Here are some average prices for name brand panko:
- Kikkoman Panko Bread Crumbs (wheat) – $2.50 for 8 oz
- Ian’s Panko Breadcrumbs (gluten free) – $5.99 for 8 oz
- Progresso Panko Bread Crumbs (wheat) – $2.89 for 8 oz
- Aleia’s Gluten Free Panko Bread Crumbs – $4.99 for 7 oz
The gluten free options range from about $3-6 more per pound than regular panko. The extra cost is because specialty gluten free flours and starches are pricier compared to buying regular wheat flour.
Gluten free panko is more expensive, but the difference may be worth it if you require a gluten free diet or simply want to avoid gluten. The texture is very similar to regular panko so you are still getting that light crunch.
Homemade Gluten Free Panko
While gluten free panko can be purchased pre-made, you can also make it easily at home. This allows you to control the ingredients and avoid additives or preservatives.
Here is a simple homemade gluten free panko recipe:
- 3 cups rice flour
- 1 cup potato starch
- 1 tsp garlic powder
- 1 tsp sea salt
- Preheat oven to 300°F and line a baking sheet with parchment.
- In a bowl, whisk together the rice flour, potato starch, garlic powder and salt.
- Spread mixture evenly on prepared baking sheet in a thin layer.
- Bake for 15 minutes, then toss/stir and bake another 15-20 minutes until lightly browned.
- Let cool completely then transfer to a food processor and pulse into breadcrumbs.
- Store in an airtight container for up to 1 month.
The ratios can be adjusted based on personal preference. Brown rice flour, tapioca starch, or almond flour also work well in gluten free panko. This makes for an easy swap at a fraction of the cost of store-bought.
Are There Any Downsides to Using Gluten Free Panko?
There aren’t really any downsides to using gluten free panko compared to regular panko. Some potential considerations include:
- Higher cost – Gluten free specialty products tend to be more expensive
- Less protein – Gluten free panko has slightly less protein due to no wheat
- Different taste – The flavor may be milder
- Texture varies by brand – Some brands are crispier than others
However, when using panko mainly for the crisp texture in coatings and toppings, these differences are negligible. Most brands of gluten free panko mimic regular panko quite well in terms of crunchiness and flavor.

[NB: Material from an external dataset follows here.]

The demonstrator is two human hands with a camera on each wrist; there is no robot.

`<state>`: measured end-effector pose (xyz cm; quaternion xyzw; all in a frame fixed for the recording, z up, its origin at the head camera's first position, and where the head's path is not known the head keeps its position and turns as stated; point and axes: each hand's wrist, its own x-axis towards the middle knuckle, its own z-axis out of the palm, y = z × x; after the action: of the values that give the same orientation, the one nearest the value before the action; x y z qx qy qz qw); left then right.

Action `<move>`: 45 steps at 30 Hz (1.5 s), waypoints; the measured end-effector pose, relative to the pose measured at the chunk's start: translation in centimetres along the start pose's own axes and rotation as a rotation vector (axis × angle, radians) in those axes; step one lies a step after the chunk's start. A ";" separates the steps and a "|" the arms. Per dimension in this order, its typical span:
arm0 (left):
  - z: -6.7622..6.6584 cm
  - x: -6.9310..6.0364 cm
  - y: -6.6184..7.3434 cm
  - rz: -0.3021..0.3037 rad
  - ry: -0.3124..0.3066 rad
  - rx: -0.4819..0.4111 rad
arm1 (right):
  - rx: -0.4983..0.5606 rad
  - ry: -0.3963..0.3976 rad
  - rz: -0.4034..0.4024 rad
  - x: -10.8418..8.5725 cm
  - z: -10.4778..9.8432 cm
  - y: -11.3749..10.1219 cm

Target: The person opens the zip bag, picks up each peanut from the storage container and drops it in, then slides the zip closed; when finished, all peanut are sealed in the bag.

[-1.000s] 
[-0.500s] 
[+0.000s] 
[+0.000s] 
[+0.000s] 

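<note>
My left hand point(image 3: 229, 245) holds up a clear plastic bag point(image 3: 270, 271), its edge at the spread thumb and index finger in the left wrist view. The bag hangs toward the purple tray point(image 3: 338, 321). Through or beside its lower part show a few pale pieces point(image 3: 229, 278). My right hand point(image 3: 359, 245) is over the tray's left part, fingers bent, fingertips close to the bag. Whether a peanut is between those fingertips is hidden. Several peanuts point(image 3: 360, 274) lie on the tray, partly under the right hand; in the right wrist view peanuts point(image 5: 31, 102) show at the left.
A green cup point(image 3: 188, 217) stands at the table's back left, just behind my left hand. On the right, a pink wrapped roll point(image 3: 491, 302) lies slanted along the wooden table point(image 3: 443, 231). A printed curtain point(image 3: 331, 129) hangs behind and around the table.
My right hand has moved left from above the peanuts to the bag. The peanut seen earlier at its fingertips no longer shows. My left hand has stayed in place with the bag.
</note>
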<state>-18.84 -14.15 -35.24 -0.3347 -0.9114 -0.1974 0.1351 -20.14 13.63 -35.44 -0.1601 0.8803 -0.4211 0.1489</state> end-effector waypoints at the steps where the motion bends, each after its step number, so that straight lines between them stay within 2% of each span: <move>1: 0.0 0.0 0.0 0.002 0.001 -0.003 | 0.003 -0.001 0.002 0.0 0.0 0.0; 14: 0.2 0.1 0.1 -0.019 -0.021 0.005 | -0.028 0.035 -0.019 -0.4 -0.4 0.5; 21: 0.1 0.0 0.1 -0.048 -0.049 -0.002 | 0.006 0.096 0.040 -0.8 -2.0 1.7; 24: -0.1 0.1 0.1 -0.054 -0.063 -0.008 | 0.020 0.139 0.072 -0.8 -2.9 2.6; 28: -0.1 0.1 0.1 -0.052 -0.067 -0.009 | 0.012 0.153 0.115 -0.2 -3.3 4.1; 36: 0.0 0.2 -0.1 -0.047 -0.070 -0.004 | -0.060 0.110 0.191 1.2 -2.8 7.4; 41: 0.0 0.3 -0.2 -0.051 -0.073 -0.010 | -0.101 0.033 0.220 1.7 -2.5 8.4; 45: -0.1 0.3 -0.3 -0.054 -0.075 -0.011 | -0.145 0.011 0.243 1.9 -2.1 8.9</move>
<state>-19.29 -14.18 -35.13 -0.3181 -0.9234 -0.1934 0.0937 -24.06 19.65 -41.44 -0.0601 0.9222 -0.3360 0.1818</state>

Gluten free panko can also be used in the same amounts called for in recipes without adjustments. So for most purposes, there are no real downsides to choosing gluten free over regular wheat-based panko crumbs.
Those following a gluten free diet can still enjoy the light, crispy texture of panko bread crumbs. There are several good gluten free panko options available made from rice flour, tapioca starch, and other gluten free flours.
While more expensive than regular panko, gluten free varieties provide nearly the same nutritional value and crunchy texture. They can be substituted in a 1:1 ratio when panko is called for in recipes.
With greater demand for gluten free specialty products, availability and options for gluten free panko are increasing. Check major grocery stores, health food markets, online retailers, and Asian grocers for gluten free panko from brands like Kikkoman, Ian’s, Aleia’s, and Namaste.
Or make your own gluten free panko easily at home with rice flour and potato starch for a fraction of the cost. Either way, those avoiding gluten don’t have to miss out on the delights of light, crispy panko bread crumbs.